With support from quadruple gold medallist David Weir behind him, Carter’s future – not to mention a place on the plane to Rio – looks assured.
Seated discus thrower Kieran Tscherniawsky, from Heckington, made further progress in only his second global competition but will also feel like he has a point to prove in 2016. The European record holder had set his sights on both a gold medal and new world record in London, but could only finish tenth.
His throw of 29.05 metres was over fifty centimetres down on his personal best, and Kieran displayed a rare moment of self-doubt when he said: “I felt like I was going into a competition where everyone was better than me, so I didn’t have a lot of confidence. I’m disappointed but this isn’t the end of me, I’ll be back stronger.”

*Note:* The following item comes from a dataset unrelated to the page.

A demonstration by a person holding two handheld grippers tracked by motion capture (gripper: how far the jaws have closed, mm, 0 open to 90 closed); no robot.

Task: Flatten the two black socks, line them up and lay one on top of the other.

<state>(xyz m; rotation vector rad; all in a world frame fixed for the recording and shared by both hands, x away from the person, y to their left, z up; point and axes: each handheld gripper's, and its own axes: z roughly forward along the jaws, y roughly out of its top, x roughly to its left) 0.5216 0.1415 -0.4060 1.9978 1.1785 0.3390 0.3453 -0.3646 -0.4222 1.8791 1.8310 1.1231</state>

The same defiant message came from Holton-le-Clay’s eighteen-year-old javelin thrower Hollie Arnold, as she produced a career best of 36.27 metres with her final effort to finish fifth in a competition which saw seven other personal bests and a new world record.
“If I had probably one more throw I might have gone up to third position,” she said, but remained gracious beneath the tears of defeat. “There were some incredible athletes out there and I was a bit nervous coming into the competition as I’m only very young. I will come back stronger. I did not expect to win a gold in London but Rio is going to be my time, so watch out.”
The intervening four years will not dim our memories of a glorious celebration of human endeavour, nor quench our appetite for the exhilarating spectacle.
Once again, it was our own Sophie Wells who spoke for thousands of disabled people around the world; those who have enjoyed competing at London 2012 and those whose sporting career has just begun: “It’s not something we’ll forget. I don’t think that life will ever be the same again.”